───── Data provided
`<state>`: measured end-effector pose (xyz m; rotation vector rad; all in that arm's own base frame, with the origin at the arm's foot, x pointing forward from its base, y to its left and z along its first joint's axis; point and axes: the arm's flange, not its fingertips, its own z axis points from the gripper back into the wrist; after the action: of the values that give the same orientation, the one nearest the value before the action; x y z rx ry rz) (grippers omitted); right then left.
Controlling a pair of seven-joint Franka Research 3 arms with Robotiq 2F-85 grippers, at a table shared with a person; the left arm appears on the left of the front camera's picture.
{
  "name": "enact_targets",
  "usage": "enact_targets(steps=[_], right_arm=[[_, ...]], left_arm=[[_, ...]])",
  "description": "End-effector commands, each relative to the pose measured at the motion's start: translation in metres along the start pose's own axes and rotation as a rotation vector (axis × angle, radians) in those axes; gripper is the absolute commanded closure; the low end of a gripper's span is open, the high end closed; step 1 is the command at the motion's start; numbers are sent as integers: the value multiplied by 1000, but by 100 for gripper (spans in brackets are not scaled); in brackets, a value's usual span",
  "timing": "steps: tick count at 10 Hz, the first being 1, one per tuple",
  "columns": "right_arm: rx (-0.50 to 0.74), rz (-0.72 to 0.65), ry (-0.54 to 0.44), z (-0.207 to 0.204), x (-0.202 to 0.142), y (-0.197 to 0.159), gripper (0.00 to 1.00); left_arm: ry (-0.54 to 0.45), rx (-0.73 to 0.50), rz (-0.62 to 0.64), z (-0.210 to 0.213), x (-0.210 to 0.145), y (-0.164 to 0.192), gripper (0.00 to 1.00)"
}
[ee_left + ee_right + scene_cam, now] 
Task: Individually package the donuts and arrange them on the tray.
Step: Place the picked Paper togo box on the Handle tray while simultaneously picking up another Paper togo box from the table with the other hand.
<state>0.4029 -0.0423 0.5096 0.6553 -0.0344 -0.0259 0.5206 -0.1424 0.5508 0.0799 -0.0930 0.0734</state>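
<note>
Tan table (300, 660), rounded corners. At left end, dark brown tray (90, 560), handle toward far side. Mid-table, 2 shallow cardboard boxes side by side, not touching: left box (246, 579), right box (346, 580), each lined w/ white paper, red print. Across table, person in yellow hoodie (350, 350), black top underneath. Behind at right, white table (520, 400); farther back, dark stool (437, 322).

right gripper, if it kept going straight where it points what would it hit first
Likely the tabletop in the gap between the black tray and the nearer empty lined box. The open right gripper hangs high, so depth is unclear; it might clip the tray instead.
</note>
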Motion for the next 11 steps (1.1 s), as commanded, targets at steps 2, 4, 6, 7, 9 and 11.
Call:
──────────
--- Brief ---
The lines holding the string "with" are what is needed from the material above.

--- Task solution ---
`<state>`: measured end-effector pose (xyz m; rotation vector rad; all in that arm's own base frame, with the origin at the arm's foot, x pointing forward from its base, y to its left and z along its first joint's axis; point and axes: the arm's flange, not its fingertips, its own z axis points from the gripper back into the wrist; after the action: of the values that give the same orientation, the one nearest the value before the action; x y z rx ry rz) (grippers omitted); right then left.
Controlling a pair of seven-joint Franka Research 3 arms with Robotiq 2F-85 grippers, at a table shared with a person; the left arm appears on the left of the front camera's picture.
Step: Place the picked Paper togo box on the Handle tray while simultaneously picking up another Paper togo box from the table with the other hand.

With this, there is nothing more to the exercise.